Description of the task: Keep every line in which "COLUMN" occurs and drop the rest of the data.

Data excerpt:
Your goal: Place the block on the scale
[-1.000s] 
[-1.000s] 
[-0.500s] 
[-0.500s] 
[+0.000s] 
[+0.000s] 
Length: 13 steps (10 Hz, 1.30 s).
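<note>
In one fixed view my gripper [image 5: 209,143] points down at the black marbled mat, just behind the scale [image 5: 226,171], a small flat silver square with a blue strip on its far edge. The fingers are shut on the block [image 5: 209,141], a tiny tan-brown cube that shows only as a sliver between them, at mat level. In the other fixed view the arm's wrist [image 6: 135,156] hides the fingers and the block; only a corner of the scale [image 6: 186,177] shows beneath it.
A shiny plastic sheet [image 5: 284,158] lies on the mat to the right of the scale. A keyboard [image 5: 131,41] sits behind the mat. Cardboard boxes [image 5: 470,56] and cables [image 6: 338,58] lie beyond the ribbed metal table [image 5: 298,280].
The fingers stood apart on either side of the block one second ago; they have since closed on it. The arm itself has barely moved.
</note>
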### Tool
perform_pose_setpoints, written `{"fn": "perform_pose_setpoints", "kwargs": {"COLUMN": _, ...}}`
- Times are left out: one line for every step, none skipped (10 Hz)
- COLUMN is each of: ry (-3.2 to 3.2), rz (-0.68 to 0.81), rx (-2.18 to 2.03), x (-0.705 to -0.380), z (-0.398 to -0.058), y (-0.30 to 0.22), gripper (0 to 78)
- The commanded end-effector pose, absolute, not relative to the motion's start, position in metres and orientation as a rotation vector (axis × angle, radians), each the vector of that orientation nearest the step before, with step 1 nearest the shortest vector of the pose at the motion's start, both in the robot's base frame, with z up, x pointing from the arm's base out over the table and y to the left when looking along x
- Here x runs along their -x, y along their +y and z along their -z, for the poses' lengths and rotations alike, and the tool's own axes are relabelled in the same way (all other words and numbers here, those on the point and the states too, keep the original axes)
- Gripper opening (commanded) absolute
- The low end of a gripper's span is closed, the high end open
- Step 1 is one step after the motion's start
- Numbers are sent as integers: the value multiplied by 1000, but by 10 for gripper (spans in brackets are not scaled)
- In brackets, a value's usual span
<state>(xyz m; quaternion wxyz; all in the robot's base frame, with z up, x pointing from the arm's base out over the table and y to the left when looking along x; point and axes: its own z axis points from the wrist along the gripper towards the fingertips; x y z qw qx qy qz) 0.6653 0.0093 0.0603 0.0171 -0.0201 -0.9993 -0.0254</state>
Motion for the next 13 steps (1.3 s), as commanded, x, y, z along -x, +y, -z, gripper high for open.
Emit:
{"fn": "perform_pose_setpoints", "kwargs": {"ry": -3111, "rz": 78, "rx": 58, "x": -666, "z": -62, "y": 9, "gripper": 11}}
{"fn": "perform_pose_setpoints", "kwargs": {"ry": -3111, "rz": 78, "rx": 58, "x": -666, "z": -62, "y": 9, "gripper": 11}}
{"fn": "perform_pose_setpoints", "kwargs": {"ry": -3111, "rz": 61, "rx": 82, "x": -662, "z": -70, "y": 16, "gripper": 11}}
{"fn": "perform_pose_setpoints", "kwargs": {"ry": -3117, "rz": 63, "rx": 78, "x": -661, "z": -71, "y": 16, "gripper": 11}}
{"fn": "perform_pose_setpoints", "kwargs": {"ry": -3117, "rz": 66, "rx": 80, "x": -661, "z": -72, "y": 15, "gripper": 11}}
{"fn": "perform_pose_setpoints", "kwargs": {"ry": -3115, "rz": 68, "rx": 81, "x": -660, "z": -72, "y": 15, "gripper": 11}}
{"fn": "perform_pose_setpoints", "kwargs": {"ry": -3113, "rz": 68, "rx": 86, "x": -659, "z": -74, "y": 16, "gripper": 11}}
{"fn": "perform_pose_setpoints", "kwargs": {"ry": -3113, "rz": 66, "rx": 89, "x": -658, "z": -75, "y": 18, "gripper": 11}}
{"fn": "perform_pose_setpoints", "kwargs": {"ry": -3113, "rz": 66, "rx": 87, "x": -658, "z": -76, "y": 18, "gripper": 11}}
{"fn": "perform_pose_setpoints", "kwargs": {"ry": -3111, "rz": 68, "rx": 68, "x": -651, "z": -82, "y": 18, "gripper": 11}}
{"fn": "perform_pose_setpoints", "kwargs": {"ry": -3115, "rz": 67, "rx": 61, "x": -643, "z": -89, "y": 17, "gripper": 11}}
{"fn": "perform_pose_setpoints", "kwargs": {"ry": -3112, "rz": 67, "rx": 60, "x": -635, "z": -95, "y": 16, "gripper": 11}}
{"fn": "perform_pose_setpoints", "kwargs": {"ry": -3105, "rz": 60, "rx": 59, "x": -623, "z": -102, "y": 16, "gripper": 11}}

Completed task:
perform_pose_setpoints, written `{"fn": "perform_pose_setpoints", "kwargs": {"COLUMN": _, ...}}`
- COLUMN is each of: ry (-3.2 to 3.2), rz (-0.68 to 0.81), rx (-2.18 to 2.03), x (-0.705 to -0.380), z (-0.398 to -0.058), y (-0.30 to 0.22), gripper (0 to 78)

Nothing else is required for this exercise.